Gejala dan Tanda Peringatan Kekurangan Protein

Kekurangan protein sering kali menunjukkan tanda-tanda yang jelas:

  • Kelelahan Ekstrem: Tubuh akan terasa sangat lemas dan mudah lelah. Protein memiliki peran vital dalam produksi energi.
  • Rambut Rontok dan Kuku Rapuh: Keratin, protein pembentuk rambut dan kuku, berkurang. Akibatnya, rambut menjadi mudah rontok dan kuku gampang patah.
  • Pembengkakan Tubuh: Kekurangan protein dapat mengganggu keseimbangan cairan, menyebabkan akumulasi cairan di tangan, kaki, dan wajah.
  • Perlambatan Pertumbuhan: Pada anak-anak, kondisi ini dapat menghambat pertumbuhan fisik, seperti menyebabkan stunting.
  • Sistem Imun Melemah: Imunitas tubuh sangat bergantung pada protein. Kurangnya protein membuat Anda lebih mudah sakit.
  • Perubahan Mood: Asam amino penyusun protein dibutuhkan untuk membuat neurotransmitter di otak. Kekurangan protein dapat memengaruhi suasana hati.
  • Proses Penyembuhan Luka Lambat: Protein diperlukan untuk regenerasi sel. Tanpa protein yang cukup, luka akan sulit sembuh.
  • Rasa Lapar Terus-menerus: Protein membantu mempertahankan rasa kenyang lebih lama. Kekurangannya membuat Anda merasa lapar lebih cepat.

Dampak Jangka Panjang

Kekurangan protein dapat berkembang menjadi penyakit serius:

  • Kwashiorkor: Kondisi malnutrisi ekstrem yang umumnya dialami anak-anak akibat kekurangan protein parah. Gejalanya mencakup pembengkakan dan rambut yang menipis.
  • Marasmus: Kekurangan protein dan kalori secara menyeluruh, menyebabkan tubuh menjadi sangat kurus.
  • Malnutrisi Energi Protein (MEP): Ini adalah bentuk umum dari malnutrisi yang ditandai oleh kurangnya asupan protein dan energi.

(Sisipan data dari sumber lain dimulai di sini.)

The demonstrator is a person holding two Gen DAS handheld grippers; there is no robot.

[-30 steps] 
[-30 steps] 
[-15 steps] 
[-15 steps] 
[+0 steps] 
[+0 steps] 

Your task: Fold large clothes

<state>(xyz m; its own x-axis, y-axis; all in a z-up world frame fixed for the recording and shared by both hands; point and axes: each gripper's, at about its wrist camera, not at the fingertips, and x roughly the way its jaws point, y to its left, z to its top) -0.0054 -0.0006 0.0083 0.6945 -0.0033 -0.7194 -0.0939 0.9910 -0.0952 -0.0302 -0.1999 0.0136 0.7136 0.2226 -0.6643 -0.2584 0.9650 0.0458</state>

Langkah Pencegahan dan Pengobatan

Ada beberapa cara untuk memenuhi kebutuhan protein Anda:

  • Tingkatkan Asupan Makanan Tinggi Protein: Tambahkan daging, ikan, telur, susu, kacang-kacangan, dan produk kedelai ke dalam menu harian Anda.
  • Perhatikan Kebutuhan Harian: Kebutuhan protein bervariasi. Faktornya bisa berupa usia, jenis kelamin, dan tingkat aktivitas. Anda bisa berkonsultasi dengan ahli gizi.
  • Gabungkan Sumber Protein: Menggabungkan protein hewani dan nabati adalah strategi terbaik.
  • Obati Penyakit Utama: Fokuskan diri pada pengobatan penyakit, jika penyakit itu menjadi penyebab kondisi Anda.

Singkatnya, protein adalah fondasi kesehatan tubuh Anda. Maka dari itu, memahami tanda-tanda kekurangan protein dan mengonsumsi makanan seimbang adalah langkah krusial untuk mencegah masalah kesehatan. Oleh karena itu, pastikan asupan protein Anda tercukupi. Jika Anda memiliki kekhawatiran, jangan ragu untuk berkonsultasi dengan ahli gizi atau dokter.